Key Considerations When Choosing Datasets:

  • Relevance to the Course Objectives: The dataset should align with the specific topics and learning objectives of the course.
  • Data Quality: The dataset should be of good quality, with accurate and complete information.
  • Complexity: The dataset should be appropriate for the level of the students.

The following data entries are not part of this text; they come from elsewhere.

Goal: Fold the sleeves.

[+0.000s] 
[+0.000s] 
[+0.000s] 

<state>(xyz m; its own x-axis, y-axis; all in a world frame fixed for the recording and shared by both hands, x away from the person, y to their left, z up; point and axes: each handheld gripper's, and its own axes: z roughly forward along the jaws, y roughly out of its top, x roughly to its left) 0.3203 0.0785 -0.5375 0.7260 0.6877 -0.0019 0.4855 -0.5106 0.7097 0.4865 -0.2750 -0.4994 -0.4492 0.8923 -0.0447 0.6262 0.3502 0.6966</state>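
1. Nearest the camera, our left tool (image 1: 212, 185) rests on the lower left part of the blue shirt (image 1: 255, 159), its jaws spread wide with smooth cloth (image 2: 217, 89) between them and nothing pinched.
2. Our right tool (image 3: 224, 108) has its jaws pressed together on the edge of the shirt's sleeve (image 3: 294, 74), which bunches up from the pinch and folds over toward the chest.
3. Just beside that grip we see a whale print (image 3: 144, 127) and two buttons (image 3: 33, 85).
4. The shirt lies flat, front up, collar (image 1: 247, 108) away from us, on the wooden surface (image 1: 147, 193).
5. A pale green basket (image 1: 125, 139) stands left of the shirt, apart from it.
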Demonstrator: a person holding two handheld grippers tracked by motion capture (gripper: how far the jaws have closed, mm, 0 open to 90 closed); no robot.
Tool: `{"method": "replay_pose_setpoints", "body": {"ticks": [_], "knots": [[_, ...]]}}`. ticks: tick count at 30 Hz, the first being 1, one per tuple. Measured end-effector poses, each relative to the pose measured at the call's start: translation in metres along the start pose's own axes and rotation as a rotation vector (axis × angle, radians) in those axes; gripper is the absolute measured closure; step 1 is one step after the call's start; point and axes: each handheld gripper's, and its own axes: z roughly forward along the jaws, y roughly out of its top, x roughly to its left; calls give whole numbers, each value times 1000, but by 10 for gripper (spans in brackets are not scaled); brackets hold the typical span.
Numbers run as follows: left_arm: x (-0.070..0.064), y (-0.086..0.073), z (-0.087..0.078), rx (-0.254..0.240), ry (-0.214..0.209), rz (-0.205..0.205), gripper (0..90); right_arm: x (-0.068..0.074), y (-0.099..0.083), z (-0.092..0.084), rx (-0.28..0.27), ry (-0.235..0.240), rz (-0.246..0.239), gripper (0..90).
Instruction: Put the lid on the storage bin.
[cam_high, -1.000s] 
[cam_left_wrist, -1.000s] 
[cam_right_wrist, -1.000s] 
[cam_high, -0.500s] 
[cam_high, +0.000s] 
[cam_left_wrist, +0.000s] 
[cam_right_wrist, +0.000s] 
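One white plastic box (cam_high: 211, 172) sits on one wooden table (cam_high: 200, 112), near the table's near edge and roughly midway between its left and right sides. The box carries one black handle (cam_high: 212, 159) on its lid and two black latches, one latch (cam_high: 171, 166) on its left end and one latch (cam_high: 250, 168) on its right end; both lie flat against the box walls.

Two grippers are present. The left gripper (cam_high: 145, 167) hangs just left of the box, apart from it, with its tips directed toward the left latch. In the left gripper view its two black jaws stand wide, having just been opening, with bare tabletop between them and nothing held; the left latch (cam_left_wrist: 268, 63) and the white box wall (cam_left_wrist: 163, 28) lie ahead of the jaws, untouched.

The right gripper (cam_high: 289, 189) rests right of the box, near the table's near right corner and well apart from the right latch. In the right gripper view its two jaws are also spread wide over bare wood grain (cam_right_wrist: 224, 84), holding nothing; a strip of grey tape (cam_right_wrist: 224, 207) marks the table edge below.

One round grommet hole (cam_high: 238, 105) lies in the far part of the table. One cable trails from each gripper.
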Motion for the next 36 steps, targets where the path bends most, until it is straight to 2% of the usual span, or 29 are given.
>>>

Beginner-level courses might benefit from simpler datasets, while more advanced courses can use more complex datasets.
  • Availability and Accessibility: The dataset should be easily accessible to students, either through built-in functions in the software or through readily available online repositories.

Lung Cancer Data

Column

The Lung Cancer Dataset

The Lung Cancer Dataset, often associated with the National Lung Screening Trial (NLST), is a valuable resource for researchers studying lung cancer and the effectiveness of screening methods.

Key Features:

  • Origin: The dataset primarily stems from the NLST, a large-scale clinical trial that investigated whether low-dose computed tomography (LDCT) screening could reduce lung cancer mortality compared to chest X-ray screening.
  • Data Types: It encompasses a wide range of data, including:
    • Patient Demographics: Age, sex, smoking history, medical conditions.
    • Screening Results: Results of LDCT and chest X-ray screenings, including nodule detection, size, and characteristics.
    • Diagnostic Procedures: Information on subsequent diagnostic procedures like biopsies, surgeries, and staging.
    • Treatment Information: Details about cancer treatments received, such as surgery, chemotherapy, and radiation.
    • Survival Data: Time to lung cancer diagnosis, time to death, and cause of death.

Applications:

  • Evaluating Screening Effectiveness: Researchers use the dataset to assess the effectiveness of LDCT screening in detecting lung cancer at early stages and reducing lung cancer mortality.
  • Risk Factor Analysis: Identifying risk factors for lung cancer development and progression.
  • Developing Predictive Models: Creating models to predict the risk of lung cancer, the likelihood of developing specific types of lung cancer, and patient outcomes.
  • Assessing Treatment Outcomes: Evaluating the effectiveness of different treatment options for lung cancer.

Access and Usage:

  • The NLST dataset is available through the Cancer Data Access System (CDAS) from the National Cancer Institute (NCI).
  • Researchers must obtain approval from the NCI to access and use the data, which typically involves submitting a research proposal and adhering to specific data use agreements.

Importance in Research:

The Lung Cancer Dataset plays a crucial role in advancing our understanding of lung cancer and improving patient outcomes. It provides a valuable resource for researchers to investigate various aspects of lung cancer, from screening and early detection to treatment and prognosis.

Note:

This is a general overview of the Lung Cancer Dataset. The specific details and availability of the data may vary. It’s essential to refer to the official documentation and guidelines from the NCI for the most accurate and up-to-date information.